I write for children because every story idea I have is one with a child as the central character who I want other children to read about. I write these stories to unpack and understand feelings, thoughts and experiences I had as a child. Sometimes I feel that I am writing to myself as a child.

In 2021, I finished the original manuscript of To and Fro and sent the synopsis and first chapter to three publishers. Allen & Unwin (A&U) requested the full manuscript. Several months later, A&U made contact to let me know they loved the story, but that it needed more work to be considered for publication. Over the next three months I revised the manuscript, strengthening characters and the narrative arc of the story. Fortunately, A&U loved the revised story and made an offer of publication. At the time I didn’t have a literary agent. As a first time author and someone who is clueless about contracts, I decided to get a literary agent. After contacting several literary agents, I was fortunate to secure representation from InkWell Management. By now it was September 2022, and I was surprised, and a bit disappointed, to learn that the book wouldn’t be published until March 2024. Naively, I’d assumed the book would be published in a matter of months. It wasn’t until I started working with the wonderful team at A&U that I realised how much work goes into preparing a book for publication and that many people are involved in the process. It’s a team effort and I am extremely grateful to the wonderful team at A&U for publishing To and Fro.  

To and Fro draws on my experiences of navigating a black and white identity and not knowing my birth parents as a child. I was adopted into a large family when I was a toddler. I didn’t look like my adoptive brothers and sisters or anybody I knew. I was told that I had a Black African dad and white Australian mum, but because I was light skinned most people saw me as the white kid with fuzzy hair, so that is how I saw myself too. Although To and Fro draws on my childhood experiences, the idea for the story was inspired by a comment my youngest daughter made when visiting family in South Africa and Lesotho. 

‘I wish my outsides matched how I feel on the inside.’  

Curious, I asked my daughter what she meant. She explained that she has a strong black identity through her family roots, connections and friends, and that this is at the heart of who she is. And yet, her black identity is often questioned by others because she is light skinned. I realised that she was facing some of the challenges of being light skinned with a black identity that I experienced when I was a child and teenager, and there was a need and a place for a story that explored them. The story came to me over the next year, in between working as a research academic and raising kids. I kept a notebook and  jotted down story ideas— information about characters, bits of dialogue, ideas for scenes— and the character of Sam (the protagonist) emerged.
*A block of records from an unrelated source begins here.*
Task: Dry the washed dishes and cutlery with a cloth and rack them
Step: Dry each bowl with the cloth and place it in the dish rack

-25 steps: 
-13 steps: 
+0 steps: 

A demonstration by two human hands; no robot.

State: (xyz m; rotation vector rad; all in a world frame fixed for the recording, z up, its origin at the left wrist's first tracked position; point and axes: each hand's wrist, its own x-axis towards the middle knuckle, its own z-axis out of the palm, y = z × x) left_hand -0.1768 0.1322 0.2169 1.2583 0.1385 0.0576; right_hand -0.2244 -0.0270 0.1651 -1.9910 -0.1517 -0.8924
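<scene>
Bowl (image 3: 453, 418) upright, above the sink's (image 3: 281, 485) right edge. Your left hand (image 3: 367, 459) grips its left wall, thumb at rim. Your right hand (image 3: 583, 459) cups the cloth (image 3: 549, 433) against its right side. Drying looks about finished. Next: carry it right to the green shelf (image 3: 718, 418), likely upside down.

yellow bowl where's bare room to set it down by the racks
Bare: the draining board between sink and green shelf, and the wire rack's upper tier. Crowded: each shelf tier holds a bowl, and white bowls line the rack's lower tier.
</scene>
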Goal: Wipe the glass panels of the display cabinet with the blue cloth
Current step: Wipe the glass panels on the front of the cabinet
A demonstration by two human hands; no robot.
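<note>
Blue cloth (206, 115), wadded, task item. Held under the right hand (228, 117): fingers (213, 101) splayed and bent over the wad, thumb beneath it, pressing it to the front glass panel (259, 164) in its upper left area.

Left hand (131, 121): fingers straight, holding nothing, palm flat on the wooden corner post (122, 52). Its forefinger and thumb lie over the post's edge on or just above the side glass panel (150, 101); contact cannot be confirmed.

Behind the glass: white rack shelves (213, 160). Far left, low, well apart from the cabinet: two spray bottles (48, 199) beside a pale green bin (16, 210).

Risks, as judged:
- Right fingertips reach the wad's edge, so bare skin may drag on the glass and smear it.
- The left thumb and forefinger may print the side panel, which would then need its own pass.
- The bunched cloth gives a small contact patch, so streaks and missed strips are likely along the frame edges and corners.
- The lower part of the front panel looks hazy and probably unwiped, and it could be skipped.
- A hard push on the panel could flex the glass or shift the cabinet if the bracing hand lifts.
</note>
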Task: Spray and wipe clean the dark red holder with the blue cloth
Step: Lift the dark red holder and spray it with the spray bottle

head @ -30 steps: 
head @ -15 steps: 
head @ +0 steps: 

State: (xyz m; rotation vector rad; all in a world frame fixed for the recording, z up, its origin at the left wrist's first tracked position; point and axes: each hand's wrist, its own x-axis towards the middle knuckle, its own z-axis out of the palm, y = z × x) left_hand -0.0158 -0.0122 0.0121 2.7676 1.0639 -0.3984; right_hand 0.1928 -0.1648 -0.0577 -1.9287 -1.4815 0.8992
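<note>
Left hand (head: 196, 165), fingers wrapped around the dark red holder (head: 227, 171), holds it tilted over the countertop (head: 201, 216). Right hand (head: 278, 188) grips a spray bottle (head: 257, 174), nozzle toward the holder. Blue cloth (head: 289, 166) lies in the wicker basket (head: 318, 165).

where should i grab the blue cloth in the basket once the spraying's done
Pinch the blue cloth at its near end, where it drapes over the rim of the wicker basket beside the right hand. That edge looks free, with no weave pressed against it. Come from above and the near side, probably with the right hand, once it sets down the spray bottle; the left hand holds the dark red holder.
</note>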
Although Sam experiences some of the same challenges navigating his identity that I did as a child, he is not me. His personality, family, upbringing, and friendships are vastly different to my own as a child.

Anton Clifford-Motopi

What I enjoyed the most about writing To and Fro was tackling serious topics related to race and identity with humour. I see the funny side to most situations, whether they be difficult, distressing, or unpleasant; writing humour in my stories happens naturally because it reflects how I see and think about the world. I believe that humour is a terrific way to tell relatable stories and creatively engage children around serious topics that reach them where they are at.